On January 16, 2006, the paper announced it was eliminating 24 positions immediately and would eliminate another 11 by February 3, leaving the Erie Times-News with about 250 employees. The paper also killed two of its three "Neighbors" zoned editions, a move that accounted for almost half of the initial 24 job cuts. Dible cited flat revenues and rising costs as the reason for the layoffs.

In September 2006, John Mead Flanagin was named chairman of the board. Flanagin is the first fourth-generation member of the Mead family to hold the position.

On September 13, 2007, the Erie Times-News named Rosanne M. Cheeseman to succeed the retiring James Dible as CEO and publisher of the newspaper as of October 1, 2007.

On October 6, 2009, the Erie Times-News announced that it had been awarded the "Newspaper of the Year" once again. The articles written about the Recession that were published in March and April were awarded honors as well.

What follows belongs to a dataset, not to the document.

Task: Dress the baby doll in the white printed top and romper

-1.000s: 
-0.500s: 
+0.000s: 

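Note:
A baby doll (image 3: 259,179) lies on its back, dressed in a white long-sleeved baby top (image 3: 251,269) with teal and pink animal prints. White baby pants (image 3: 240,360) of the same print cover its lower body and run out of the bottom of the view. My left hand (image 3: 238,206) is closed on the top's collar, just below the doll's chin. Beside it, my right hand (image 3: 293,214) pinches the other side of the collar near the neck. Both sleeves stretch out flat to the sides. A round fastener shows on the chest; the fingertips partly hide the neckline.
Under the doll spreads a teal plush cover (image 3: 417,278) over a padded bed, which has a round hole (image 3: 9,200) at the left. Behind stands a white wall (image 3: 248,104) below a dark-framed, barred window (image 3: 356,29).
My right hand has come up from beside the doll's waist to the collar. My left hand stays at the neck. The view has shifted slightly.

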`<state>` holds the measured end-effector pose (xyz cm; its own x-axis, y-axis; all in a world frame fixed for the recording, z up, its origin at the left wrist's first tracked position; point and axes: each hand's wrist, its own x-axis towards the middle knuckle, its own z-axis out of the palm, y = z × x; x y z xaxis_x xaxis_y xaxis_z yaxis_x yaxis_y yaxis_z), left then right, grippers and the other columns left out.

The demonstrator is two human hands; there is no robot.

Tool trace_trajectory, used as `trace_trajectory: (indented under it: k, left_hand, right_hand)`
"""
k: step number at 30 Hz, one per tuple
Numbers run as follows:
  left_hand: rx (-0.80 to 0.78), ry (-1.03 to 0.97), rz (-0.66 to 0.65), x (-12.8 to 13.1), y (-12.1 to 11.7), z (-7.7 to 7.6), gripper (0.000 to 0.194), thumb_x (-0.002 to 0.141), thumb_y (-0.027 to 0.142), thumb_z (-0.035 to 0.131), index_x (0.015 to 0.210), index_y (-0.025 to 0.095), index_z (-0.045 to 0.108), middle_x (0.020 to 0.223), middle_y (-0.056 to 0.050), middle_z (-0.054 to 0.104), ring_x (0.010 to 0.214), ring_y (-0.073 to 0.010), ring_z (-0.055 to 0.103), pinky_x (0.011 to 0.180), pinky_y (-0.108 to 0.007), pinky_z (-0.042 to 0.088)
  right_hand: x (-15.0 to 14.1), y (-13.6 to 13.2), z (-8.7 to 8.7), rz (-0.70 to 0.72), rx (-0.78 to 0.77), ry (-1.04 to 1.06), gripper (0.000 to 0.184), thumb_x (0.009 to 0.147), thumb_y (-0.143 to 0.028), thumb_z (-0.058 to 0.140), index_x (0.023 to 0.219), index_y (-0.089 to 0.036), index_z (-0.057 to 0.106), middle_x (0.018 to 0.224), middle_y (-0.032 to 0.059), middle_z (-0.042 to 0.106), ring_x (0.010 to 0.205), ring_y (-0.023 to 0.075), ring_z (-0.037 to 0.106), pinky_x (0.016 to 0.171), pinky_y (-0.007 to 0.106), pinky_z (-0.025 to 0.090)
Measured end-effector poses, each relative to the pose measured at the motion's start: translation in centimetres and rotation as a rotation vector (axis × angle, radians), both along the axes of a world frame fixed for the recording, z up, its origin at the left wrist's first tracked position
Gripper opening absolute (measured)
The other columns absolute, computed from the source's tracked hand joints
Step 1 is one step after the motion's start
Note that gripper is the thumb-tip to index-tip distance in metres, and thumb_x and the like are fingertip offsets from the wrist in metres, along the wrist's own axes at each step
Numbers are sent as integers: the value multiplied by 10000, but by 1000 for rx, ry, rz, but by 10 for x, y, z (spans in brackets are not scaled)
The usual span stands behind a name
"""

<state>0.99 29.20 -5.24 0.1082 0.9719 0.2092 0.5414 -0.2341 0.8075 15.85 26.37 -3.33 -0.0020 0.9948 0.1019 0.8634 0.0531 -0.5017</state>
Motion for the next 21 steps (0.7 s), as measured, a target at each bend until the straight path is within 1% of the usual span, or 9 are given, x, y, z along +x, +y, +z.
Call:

On March 10, 2011, it was announced that 48 full-time and part-time employees of the Erie Times-News would be permanently laid off from their positions in the printing and packaging departments of the newspaper.

On April 12, 2013, the Erie Times-News celebrated its 125th anniversary.

On December 12, 2015, it was announced to Erie Times-News employees that the family-owned company will be sold to GateHouse Media (under New Media Investment Group) on January 12, 2016. The public was notified of the change in ownership on December 15, 2015.

In March 2022, The Erie Times-News moved to a six day printing schedule, eliminating its printed Saturday edition.

On February 8, 2024, the Erie Times-News announced it was switching from carrier to postal delivery.